In March of 1909, the same year that Victor Lougheed wrote his prescient paragraph on the development of aircraft-carrying ships, and Louis Blériot flew over the English Channel [see the first article in this series] Lt.Cdr. Yamamoto Eisuke of the General Staff (3) wrote a “Statement Concerning the Study of Aeronautics” in which he claimed that future naval warfare would take place in three dimensions. Bitter rivalry with the Army, and the support of an air-minded Navy Minister (Saito Makoku) led to a separate “Committee for the Study of Naval Aeronautics” being formed by 1910. This committee then sent young officers to the United States, France, and Germany where a number of them learned to fly and purchases were made of a Glenn Curtiss and a Maurice Farman seaplane. (4) A rough base was established at Oppama and from here these two aircraft were assembled, tested, and then flown on Nov.12 before the Emperor. (5) In 1913 that naval transport Wakamiya Maru was fitted out with derricks and hangars to hold two assembled and two disassembled seaplanes. That fall she participated in Combined Fleet exercises and her seaplanes found the ‘enemy forces’ without exposing her own position. Trials early in 1914 confirmed this ability to project a presence beyond visible range.(6) Shortly after WWI began, the Wakayama Maru (7) with four Maurice Farman seaplanes on board participated in the siege of the German base at Tsingtao, China. (picture 2) Reconnaissance was the main mission although six to ten artillery shells were carried on most flights and dropped over the side of the aircraft. Despite a top speed of only 50kts(85kph) and a ceiling of only 1500 ft.(450m), none were shot down by German ground forces and, in turn, the ‘bombing’ did little damage. (picture 3) When the Wakamiya hit a mine on Sept.30, 1914, her aircraft were landed and operated for a week from a strip of beach held by Japanese forces. (picture 4) Eight days later the ship was repaired and serviceable and recovered her aircraft. Soon after, the base surrendered and by the end of November all German possessions in the Far East had been seized and the Japanese would gain no further combat experience.(8)

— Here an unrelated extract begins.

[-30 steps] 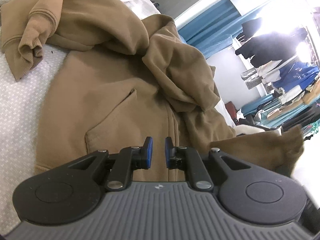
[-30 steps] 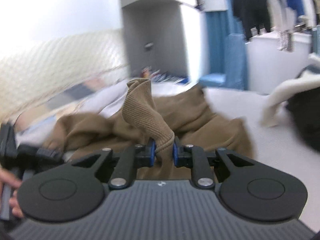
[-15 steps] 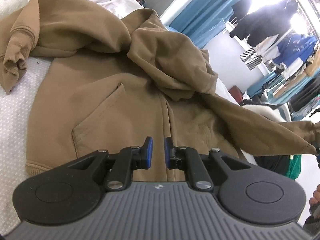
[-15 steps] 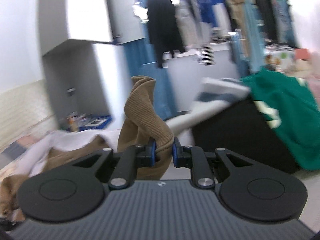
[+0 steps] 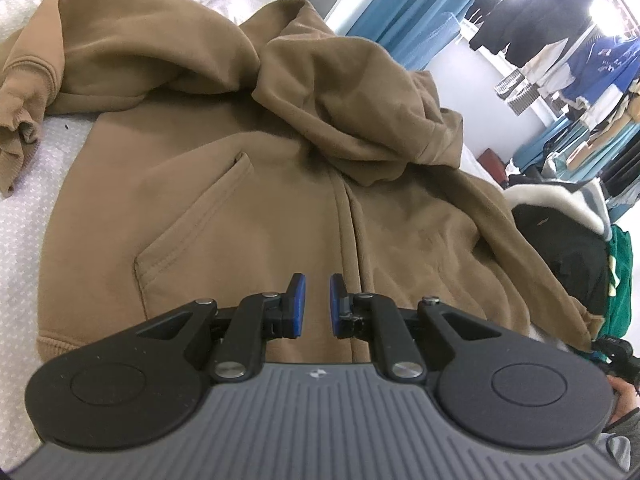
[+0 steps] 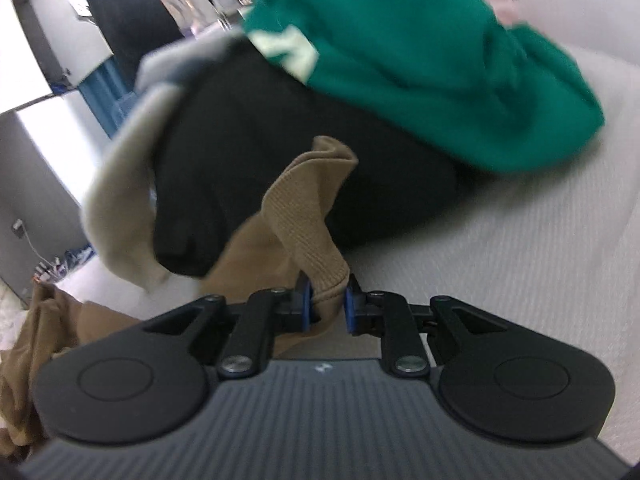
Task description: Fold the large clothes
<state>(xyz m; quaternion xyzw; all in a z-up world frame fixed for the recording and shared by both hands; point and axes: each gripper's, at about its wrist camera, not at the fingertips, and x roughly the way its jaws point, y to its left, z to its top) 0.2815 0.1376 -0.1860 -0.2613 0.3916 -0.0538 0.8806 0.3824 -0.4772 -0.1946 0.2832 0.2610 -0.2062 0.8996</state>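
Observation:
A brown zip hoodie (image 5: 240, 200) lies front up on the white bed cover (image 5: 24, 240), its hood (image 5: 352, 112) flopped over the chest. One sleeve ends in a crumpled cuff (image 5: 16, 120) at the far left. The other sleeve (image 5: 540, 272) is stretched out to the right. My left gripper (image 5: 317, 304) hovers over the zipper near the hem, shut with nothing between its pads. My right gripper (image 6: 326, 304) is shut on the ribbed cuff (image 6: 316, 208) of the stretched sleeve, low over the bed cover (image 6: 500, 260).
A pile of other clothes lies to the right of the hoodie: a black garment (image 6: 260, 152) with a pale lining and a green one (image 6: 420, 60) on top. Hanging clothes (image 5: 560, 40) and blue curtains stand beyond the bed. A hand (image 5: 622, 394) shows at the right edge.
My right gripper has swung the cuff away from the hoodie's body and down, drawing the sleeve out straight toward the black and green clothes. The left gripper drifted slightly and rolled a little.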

World War 1 brought rapid development of aircraft – their performance, their roles, and their further potential – and the Japanese missed most of this. They had many observers in the European war zones (including one on HMS Furious in 1918) but that only confirmed how much ground had to be made up. All aircraft and pilot training had to be purchased or accomplished overseas, so obviously an aircraft industry and flight training facilities would have to be created where none had been before. And for the Japanese Navy there was a special problem called the Japanese Army. Neither the Army nor the Navy would ever allow the creation of a separate military service as had happened in Britain with the creation of the Royal Air Force (April 1, 1918) which meant their rivalry could continue unabated and it was in every way as bitter as the rivalry between the US Army and USN in the days of Billy Mitchell. The aircraft that the Japanese Army would set specifications for were intended for a land war where Russia would be the expected enemy but by the late 1920’s the Japanese Navy saw the United States, and perhaps Great Britain, as the potential foe, and so they set requirements for aircraft quite differently from the Army. Army and Navy plane factories were separate from one another and kept secrets from each other. Not even screws and rivets were standard between the two services, never mind electrical systems and radios. (9) The Japanese Army in 1919 invited a French technical mission led by Col. Jaques-Paul Faure to come to Japan: twenty Armée de l’Air officers and thirty other technicians, along with numerous aircraft, arrived. The army had stolen a step on the Navy! Despite visits to the French mission by naval officers (picture 5 shows Admiral Togo Heihachiro, the great victor of Tsushima, and Navy and Army officers in front of a French aircraft), this was not enough, the navy would need its own foreign mission.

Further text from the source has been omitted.